Fourth, after the research and estimation process was complete, we found it very helpful to actually try the upgrade on the new environment and see what problems we would encounter. The new Django version required a new Python version, but since we had configured a new infrastructure environment, an updated Python came with it. After upgrading the Django version, and the versions of select third party modules, we began to progress through our upgrade impacts list and apply the changes. After making all of the identified changes, and after committing them to a new Git upgrade branch, we inevitably encountered other upgrade issues. These issues were mostly site-specific errors and needed to be dealt with on a case-by-case basis.
Finally, once the basic site was up and running, the next step was to test the site functionality extensively. This is obviously approached differently from site-to-site, but should cover as much of the site functionality as possible. In our case, we performed extensive click-throughs of the front end interfaces, we ran relevant management commands and tested scheduled jobs, we tested search index updates, tested integration with external web services, ran unit tests, rehearsed specific deployment steps to bring data and static media up to date, and much more. At each point, as issues were discovered, we iterated around to fix them.
When all of the bugs were worked out and the new environment was in a stable state, it was time to prepare for and schedule the final switchover to the new environment. In this particular case, we decided upon a deployment window early in the morning when site usage would be low. Just like any other feature deployment, we made a thorough list of deployment steps, specifying the actual commands that we would be run. This list included commands to curtain the site, backup the database, sync the data and media to the new server, run any database migrations, execute any other one-time scripts, and more. On the morning of deployment, we executed this plan which helped ensure a smooth deployment.
General suggestions to make upgrades easier:
- Document the site set up extensively and keep the documentation up to date.
- Use a Python virtualenv for every Django site.
- Make the code easy to develop and deploy, automate what you can, and follow DRY where possible.
- Upgrade Django and third party modules incrementally if possible.
- Maintain an up-to-date pip requirements file, including required version numbers.
- As much as possible, use third party code that is well-maintained.

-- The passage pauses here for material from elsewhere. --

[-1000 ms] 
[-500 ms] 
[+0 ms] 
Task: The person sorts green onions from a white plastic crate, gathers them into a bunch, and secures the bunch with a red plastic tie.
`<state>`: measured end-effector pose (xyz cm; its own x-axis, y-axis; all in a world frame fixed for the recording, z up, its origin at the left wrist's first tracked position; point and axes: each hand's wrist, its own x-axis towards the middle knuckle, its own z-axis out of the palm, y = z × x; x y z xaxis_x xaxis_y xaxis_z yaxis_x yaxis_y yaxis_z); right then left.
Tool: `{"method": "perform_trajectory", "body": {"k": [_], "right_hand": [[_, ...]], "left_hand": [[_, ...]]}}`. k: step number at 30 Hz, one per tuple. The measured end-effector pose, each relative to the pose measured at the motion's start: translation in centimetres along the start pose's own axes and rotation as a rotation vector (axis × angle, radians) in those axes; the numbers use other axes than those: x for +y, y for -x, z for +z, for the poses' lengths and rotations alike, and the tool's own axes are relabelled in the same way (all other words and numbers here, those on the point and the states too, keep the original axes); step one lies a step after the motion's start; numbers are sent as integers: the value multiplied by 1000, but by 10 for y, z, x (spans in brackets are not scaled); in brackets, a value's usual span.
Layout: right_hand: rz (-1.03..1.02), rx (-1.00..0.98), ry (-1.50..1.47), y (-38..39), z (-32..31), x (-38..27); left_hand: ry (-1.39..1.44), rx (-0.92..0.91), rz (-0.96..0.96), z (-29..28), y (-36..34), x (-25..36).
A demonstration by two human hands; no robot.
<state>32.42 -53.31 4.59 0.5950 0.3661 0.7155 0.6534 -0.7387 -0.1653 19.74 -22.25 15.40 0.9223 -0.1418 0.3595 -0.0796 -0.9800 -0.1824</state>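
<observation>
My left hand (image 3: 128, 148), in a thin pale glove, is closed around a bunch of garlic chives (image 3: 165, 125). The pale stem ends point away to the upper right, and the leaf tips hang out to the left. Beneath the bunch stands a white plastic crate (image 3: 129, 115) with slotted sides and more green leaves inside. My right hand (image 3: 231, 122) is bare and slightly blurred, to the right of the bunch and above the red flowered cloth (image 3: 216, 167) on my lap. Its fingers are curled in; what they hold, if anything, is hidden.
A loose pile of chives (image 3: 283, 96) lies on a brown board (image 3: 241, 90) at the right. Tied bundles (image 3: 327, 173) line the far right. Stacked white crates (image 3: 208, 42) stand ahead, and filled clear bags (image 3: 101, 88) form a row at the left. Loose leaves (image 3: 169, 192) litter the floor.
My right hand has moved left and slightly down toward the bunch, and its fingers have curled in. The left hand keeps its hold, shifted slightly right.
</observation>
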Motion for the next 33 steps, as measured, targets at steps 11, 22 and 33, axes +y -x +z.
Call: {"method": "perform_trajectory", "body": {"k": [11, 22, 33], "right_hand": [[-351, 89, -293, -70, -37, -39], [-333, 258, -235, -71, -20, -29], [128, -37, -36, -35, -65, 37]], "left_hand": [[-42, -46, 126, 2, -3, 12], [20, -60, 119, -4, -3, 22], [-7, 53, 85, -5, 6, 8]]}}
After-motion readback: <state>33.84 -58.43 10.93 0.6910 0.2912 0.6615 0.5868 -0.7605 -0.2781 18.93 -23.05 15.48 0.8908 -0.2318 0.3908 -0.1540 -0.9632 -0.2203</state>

- Keep up to date on release notes announcements on the Django Blog, read the discussion on the django-developers mailing list, and generally keep active within the Django community.
I've shared the "impacts list" that we compiled when progressing through the Django upgrade and have posted it as a Gist. This list is compiled from the Django release notes, the Django source code, and various other blog posts and articles. I've found this list helpful when completing this process and continue to add to it; however, it's far from a complete list. Please reply with your feedback or fork the Gist and I'd be glad to make updates.